Task: Transcribe the full listing word for word, leaving nothing out.

Collected material:
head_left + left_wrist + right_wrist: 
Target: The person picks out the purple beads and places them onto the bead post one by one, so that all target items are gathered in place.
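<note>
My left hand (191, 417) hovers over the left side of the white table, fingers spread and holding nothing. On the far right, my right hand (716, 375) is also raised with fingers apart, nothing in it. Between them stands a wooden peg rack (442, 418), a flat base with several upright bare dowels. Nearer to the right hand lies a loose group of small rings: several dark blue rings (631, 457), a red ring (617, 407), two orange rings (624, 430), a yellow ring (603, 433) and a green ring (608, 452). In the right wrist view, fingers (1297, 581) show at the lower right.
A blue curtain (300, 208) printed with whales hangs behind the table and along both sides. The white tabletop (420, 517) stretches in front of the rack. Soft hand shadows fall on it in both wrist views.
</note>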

Your response:
head_left + left_wrist + right_wrist: 
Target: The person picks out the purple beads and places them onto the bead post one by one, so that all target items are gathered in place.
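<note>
My left hand (191, 417) hovers over the left side of the white table, fingers spread and holding nothing. On the far right, my right hand (716, 375) is also raised with fingers apart, nothing in it. Between them stands a wooden peg rack (442, 418), a flat base with several upright bare dowels. Nearer to the right hand lies a loose group of small rings: several dark blue rings (631, 457), a red ring (617, 407), two orange rings (624, 430), a yellow ring (603, 433) and a green ring (608, 452). In the right wrist view, fingers (1297, 581) show at the lower right.
A blue curtain (300, 208) printed with whales hangs behind the table and along both sides. The white tabletop (420, 517) stretches in front of the rack. Soft hand shadows fall on it in both wrist views.
</note>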

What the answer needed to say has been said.